When you consider hospice for a patient, you weigh two distinct questions. Is the patient eligible under Medicare and payor rules. Is the patient and family clinically and emotionally ready to accept a comfort-focused plan?
This guide gives you a fast, practical framework you can use at the bedside, during discharge planning, or in the clinic. You will find eligibility anchors tied to CMS guidance, plus a readiness checklist that addresses goals, symptom trajectory, caregiver capacity, and timing.
Use this as a quick reference for common conditions in Los Angeles County and Burbank, and as a conversation starter with families who need clarity and reassurance.
Why “Eligibility” and “Readiness” Are Not the Same
Eligibility is a rules-based determination.
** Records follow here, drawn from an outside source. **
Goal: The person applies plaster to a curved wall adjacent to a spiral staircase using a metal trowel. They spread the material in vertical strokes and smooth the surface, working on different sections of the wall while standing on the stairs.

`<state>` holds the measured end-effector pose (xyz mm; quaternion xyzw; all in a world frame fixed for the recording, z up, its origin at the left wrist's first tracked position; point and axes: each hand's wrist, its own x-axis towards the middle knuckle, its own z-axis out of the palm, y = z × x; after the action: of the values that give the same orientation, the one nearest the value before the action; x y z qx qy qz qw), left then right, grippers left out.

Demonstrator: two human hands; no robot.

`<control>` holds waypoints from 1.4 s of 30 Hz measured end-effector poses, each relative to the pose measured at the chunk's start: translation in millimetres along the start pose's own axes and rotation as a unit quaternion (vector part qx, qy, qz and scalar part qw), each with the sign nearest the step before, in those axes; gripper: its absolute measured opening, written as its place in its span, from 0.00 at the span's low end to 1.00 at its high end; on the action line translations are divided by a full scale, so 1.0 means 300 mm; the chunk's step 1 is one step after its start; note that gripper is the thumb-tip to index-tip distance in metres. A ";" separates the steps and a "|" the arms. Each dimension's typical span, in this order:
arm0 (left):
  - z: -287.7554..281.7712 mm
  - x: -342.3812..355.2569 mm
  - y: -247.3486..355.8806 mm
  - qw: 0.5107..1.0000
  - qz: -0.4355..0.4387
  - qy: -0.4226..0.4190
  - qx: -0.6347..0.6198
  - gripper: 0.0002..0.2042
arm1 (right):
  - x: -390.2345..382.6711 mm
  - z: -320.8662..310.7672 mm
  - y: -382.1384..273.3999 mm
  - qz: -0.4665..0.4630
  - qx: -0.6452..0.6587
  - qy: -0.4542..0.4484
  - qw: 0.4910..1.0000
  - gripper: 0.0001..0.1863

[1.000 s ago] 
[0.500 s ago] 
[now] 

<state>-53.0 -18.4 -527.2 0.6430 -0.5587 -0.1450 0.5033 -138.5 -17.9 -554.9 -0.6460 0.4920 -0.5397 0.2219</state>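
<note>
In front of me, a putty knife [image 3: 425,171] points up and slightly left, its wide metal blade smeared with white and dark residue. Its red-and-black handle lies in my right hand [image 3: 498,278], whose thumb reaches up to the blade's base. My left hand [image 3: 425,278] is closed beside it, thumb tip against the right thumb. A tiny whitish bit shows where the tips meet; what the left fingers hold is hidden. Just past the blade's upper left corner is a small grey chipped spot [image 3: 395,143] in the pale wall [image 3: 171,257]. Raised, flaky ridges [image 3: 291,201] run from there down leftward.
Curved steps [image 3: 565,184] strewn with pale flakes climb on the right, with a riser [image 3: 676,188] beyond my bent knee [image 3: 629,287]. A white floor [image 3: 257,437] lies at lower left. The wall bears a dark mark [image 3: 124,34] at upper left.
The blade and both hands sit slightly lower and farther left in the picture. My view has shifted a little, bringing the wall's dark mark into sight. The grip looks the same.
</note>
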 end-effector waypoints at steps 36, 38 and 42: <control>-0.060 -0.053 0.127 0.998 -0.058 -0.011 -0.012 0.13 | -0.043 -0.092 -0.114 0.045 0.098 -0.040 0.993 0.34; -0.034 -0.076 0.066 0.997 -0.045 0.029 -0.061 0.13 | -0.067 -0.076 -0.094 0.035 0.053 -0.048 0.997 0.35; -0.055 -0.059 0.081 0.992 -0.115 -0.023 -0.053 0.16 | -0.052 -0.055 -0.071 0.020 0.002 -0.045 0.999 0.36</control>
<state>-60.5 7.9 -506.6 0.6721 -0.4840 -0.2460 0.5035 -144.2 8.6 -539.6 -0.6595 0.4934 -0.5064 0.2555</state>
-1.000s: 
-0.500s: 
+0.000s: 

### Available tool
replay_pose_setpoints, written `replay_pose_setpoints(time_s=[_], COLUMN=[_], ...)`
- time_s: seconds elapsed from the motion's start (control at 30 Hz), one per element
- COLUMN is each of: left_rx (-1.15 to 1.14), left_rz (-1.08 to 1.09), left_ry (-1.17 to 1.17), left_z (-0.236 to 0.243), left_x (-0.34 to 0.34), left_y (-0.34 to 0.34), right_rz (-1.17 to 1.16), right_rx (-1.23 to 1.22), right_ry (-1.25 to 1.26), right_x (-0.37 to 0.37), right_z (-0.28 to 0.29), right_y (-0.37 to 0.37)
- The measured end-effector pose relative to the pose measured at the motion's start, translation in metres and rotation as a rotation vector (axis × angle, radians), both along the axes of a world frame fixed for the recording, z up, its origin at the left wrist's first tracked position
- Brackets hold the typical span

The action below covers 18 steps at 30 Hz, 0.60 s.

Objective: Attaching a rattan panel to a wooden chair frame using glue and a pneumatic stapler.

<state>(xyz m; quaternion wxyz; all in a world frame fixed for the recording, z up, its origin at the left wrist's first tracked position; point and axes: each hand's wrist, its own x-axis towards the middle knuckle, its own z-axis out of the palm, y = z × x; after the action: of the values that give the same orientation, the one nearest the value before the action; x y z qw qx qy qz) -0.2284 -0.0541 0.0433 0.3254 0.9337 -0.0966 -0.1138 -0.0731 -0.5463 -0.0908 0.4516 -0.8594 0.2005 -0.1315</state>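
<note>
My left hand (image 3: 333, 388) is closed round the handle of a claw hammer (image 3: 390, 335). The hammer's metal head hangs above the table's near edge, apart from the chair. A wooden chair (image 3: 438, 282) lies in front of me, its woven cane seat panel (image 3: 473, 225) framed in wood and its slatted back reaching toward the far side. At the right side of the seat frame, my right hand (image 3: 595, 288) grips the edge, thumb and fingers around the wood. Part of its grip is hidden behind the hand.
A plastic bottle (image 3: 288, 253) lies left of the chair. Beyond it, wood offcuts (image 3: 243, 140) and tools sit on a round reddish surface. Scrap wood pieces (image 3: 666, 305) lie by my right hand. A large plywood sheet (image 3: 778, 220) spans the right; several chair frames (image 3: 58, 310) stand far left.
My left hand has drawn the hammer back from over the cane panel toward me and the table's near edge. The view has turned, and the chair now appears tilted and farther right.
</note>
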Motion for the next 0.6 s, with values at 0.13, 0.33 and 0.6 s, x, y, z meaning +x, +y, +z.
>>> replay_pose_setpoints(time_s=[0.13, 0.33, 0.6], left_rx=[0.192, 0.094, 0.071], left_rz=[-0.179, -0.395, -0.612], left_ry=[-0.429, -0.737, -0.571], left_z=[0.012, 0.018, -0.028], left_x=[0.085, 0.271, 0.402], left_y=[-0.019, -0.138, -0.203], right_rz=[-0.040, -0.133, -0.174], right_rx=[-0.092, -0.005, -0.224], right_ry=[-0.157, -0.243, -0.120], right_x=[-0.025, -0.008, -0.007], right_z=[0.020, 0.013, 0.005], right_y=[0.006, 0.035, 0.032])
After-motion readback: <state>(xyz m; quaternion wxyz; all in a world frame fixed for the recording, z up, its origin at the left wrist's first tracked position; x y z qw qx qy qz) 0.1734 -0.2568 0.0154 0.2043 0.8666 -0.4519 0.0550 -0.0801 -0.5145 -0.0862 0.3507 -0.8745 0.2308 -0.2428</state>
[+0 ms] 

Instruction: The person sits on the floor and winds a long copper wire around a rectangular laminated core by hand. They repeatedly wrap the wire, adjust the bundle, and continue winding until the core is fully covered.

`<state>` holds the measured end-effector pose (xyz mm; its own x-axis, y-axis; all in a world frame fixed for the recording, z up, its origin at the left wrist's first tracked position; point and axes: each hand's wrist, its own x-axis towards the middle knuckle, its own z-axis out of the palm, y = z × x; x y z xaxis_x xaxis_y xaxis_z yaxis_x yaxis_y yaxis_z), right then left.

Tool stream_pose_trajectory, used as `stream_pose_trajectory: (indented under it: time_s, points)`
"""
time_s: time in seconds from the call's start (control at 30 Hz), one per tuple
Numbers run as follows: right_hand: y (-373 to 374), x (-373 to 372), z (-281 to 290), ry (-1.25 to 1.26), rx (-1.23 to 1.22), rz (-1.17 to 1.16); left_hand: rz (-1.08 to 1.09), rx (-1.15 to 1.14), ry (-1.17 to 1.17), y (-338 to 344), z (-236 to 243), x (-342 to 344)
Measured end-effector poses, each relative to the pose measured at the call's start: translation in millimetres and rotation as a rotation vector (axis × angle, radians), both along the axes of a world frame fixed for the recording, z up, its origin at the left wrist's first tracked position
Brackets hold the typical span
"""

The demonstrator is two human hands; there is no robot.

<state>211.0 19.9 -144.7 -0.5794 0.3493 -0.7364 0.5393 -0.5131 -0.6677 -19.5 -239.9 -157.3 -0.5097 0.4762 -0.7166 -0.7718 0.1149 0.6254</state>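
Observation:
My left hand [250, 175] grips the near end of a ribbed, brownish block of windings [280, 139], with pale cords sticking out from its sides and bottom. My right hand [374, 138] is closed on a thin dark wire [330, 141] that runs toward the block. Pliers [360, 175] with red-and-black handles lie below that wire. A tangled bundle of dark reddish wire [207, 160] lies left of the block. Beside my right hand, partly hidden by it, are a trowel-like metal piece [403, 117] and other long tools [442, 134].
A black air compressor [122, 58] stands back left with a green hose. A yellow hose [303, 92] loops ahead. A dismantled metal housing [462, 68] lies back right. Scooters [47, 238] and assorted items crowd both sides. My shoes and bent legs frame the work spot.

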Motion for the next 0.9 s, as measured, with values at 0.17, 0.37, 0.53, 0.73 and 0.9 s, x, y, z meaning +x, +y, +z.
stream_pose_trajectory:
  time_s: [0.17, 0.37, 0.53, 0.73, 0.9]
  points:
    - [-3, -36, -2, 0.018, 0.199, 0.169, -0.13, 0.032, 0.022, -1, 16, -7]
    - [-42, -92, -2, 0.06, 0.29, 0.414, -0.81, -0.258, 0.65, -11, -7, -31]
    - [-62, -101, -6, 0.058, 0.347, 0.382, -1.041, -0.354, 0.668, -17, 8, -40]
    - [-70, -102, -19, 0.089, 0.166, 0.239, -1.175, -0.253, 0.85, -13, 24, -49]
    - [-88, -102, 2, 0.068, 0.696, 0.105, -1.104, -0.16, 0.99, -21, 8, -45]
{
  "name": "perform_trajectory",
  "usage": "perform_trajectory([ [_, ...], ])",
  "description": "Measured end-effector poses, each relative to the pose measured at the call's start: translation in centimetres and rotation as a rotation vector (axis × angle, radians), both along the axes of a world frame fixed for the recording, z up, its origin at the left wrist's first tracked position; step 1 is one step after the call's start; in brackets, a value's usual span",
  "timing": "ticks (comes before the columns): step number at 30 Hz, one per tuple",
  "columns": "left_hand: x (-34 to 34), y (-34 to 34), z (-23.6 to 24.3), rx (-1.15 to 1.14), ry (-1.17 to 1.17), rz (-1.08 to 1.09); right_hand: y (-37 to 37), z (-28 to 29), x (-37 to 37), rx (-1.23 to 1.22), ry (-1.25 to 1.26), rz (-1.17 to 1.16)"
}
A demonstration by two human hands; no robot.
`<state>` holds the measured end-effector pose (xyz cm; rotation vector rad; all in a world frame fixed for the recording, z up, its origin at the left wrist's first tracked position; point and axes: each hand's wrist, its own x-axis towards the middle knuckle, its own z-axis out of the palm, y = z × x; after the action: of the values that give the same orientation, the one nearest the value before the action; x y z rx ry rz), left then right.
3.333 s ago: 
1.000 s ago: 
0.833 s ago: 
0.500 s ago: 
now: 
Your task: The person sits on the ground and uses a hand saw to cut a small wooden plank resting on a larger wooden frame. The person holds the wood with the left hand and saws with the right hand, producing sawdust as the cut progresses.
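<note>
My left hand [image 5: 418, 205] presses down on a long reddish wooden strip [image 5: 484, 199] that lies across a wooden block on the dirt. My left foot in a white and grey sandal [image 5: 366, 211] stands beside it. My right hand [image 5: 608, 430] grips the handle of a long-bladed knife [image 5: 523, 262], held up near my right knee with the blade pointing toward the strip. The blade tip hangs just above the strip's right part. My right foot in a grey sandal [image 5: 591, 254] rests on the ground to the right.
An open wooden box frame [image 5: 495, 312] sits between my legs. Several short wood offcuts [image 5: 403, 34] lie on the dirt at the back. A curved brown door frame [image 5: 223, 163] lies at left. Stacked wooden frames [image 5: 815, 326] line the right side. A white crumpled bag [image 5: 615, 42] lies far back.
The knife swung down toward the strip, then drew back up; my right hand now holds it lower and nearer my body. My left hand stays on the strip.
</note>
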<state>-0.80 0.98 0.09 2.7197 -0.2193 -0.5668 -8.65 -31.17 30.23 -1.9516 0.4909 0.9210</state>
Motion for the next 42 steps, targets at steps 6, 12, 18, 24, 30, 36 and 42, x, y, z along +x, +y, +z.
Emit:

CMS requires a terminal prognosis of six months or less if the disease follows its normal course, certified by the attending physician and the hospice medical director. Local Coverage Determinations outline non-disease and disease-specific indicators that support this prognosis.
Readiness is a clinical, ethical, and relational assessment. It reflects whether your patient understands their situation, accepts a comfort-focused approach, and has the caregiver and home support to make it workable. A patient may be eligible, yet not ready. Conversely, a patient can be ready to shift goals while you are still building the documentation needed to support eligibility.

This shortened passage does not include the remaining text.